As Ann Pettifor’s book was published, it was both amusing and perhaps a reflection of current times that one of the most complete and effective reviews of the Production of Money: How to Break the Power of the Bankers was in Vogue. The following are some thoughts on the economic system and some observations on Ann Pettifor’s book, which is well worth a read. It is succinct and readable, but still requires some thought and concentration.
My interest in economics has grown considerably over the last couple of years. This was prompted by a more robust anti-austerity line taken by the Labour Party on the election of Jeremy Corbyn in 2015. Like many people, I understood a nation’s economics as much like my own income and expenditure, that it was an exercise in balancing the books. So my initial question was how can a political party be serious about anti-austerity, if the books have to be balanced?
It has been a slow process of research and revelation as I have begun to understand that the way a nation’s economy works is not like a household budget. The point Yanis Varoufakis makes was a pivotal point in my own learning. He makes a very simple assertion, that in a household, business or with personal finance, income and expenditure are independent of one another. While across a nation’s economy all incomes must equal expenditure. For every buyer there is a seller. He explains in the following video.
This kind of made sense at the time, but I did not feel secure in my belief in it. I was motivated to investigate it since it represented what might be a plausible alternative explanation of the functioning of the economy. Still, it did not stop me speculating on the implications for school spending, based on the assumption that if we reduce government spending then we also reduce government income. I wrote about it here:
My understanding was quite limited at this time, the suggestions that I was making were based on the ideas that government should spend more as it would be positive for the economy. But I was still unsure about how things worked. While the things I said at the time were not entirely wrong, they were naive.
I spent last year thinking about the economy, trying to understand the implications of Varoufakis’s suggestion that income and expenditure across the whole economy are equal. And trying to assure myself that this is indeed the case.

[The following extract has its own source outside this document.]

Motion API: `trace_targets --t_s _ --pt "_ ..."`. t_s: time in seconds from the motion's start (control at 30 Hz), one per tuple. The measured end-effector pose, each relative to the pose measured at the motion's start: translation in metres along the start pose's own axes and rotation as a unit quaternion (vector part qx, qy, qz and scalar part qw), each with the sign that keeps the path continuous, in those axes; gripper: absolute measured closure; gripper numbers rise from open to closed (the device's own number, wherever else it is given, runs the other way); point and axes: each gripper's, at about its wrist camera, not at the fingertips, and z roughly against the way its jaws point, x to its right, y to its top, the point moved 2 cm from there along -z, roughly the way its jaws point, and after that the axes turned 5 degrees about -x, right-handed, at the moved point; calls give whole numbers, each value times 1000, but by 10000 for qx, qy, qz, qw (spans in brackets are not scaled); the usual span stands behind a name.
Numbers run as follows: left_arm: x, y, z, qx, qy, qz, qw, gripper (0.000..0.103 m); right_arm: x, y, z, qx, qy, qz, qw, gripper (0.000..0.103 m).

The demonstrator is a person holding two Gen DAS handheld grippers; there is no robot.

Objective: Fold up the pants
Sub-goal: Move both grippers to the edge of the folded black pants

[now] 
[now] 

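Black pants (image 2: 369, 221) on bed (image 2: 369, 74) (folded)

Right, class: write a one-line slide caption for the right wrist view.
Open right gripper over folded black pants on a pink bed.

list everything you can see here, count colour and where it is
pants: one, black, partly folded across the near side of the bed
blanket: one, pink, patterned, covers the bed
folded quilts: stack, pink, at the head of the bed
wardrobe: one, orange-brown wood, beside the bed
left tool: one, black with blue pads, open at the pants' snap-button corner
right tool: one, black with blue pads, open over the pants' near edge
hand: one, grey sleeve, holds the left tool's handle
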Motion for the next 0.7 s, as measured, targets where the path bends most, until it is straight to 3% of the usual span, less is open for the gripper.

An interesting proof is illustrated by Stephanie Kelton. She models an economy with, say, just two people in it. Transactions will only take place between those two people and therefore, across that society, all spending must equal all incomes. Now if we increase the population to three, still total spending must equal incomes. If we continue increasing the population then this fact holds true, for each income there is an expenditure.
Having read several books on economics now , it is interesting to follow this up with Pettifor’s book. She considers where money comes from and the role of credit and interest.
In the UK currency is introduced into the economy through public spending. This is true of all national economies. To illustrate this Ann Pettifor recounts the explanation Ben Bernanke gave to journalists as to how the US Federal Reserve Bank (the Fed) bailed out the insurance company AIG during the Global Financial Crisis in 2007 – 2009. Journalist, Scott Pelley from CBS’s 60 minutes, asked Bernanke, Governor of the FED, about the $85 billion bailout, “is it taxpayers’ money?” “No”, replied Bernanke and went on to explain how the Fed had simply credited the account of AIG. It had electronically created $85 billion in AIG’s account.
The source of all currency in nation states is credit, whether it be the Fed, (in the UK, The Bank of England) or in commercial banks, money is created through credit. The dollar or pound is an IOU. When governments spend money they credit the accounts of those supplying goods or providing services. This is the means by which currency enters our economic system, by creating IOUs.
It is often assumed that money is the thing with value, that it is a commodity. Ann Pettifor explicitly debunks this, money is created in order to facilitate trade and exchange. The commodity view of money is that it exchange and trade creates money. Pettifor convincingly demonstrates that the only source of currency is through credit via the central banks or through commercial banks. The important thing is that a government with its own national currency does not have to have assets in order to create currency, just as Bernanke explained above.
Pettifor’s main claim is that in a well-managed economy, “there need never be a shortage of money for society’s most urgent projects” (p. 22). If credit creation both by central and commercial banks “does not evolve into mountains of unpayable debt” then the monetary system can provide all the finance society needs. If on the other hand, by implementing austerity, we hamper growth and force private sector borrowing at high interest rates, this only benefits those in society who have the assets to invest in lucrative private finance.
Government has the power to spend, since it can create currency, which has value because it has the backing of the taxpayer; because people pay taxes currency has value.
The UK government’s decision to cut spending on health and education is not justified.
The implications for educators and teachers is that we need to better understand how the economy works and how money works. The phrase used by Jeremy Corbyn and Shadow Chancellor of the Exchequer, John McDonnell, “Austerity is a political choice and not an economic necessity” is based on an understanding of how money works in the economy. On the other hand, phrases like “fixing the roof while the sun is shining”, “tightening our belts” and “leaving huge debts for our grandchildren” are not. They are myths created by those who have the backing of the exploitative 1 per cent.
We cannot go on simply working more hours in response to political choices. We have to get educated and demand alternatives.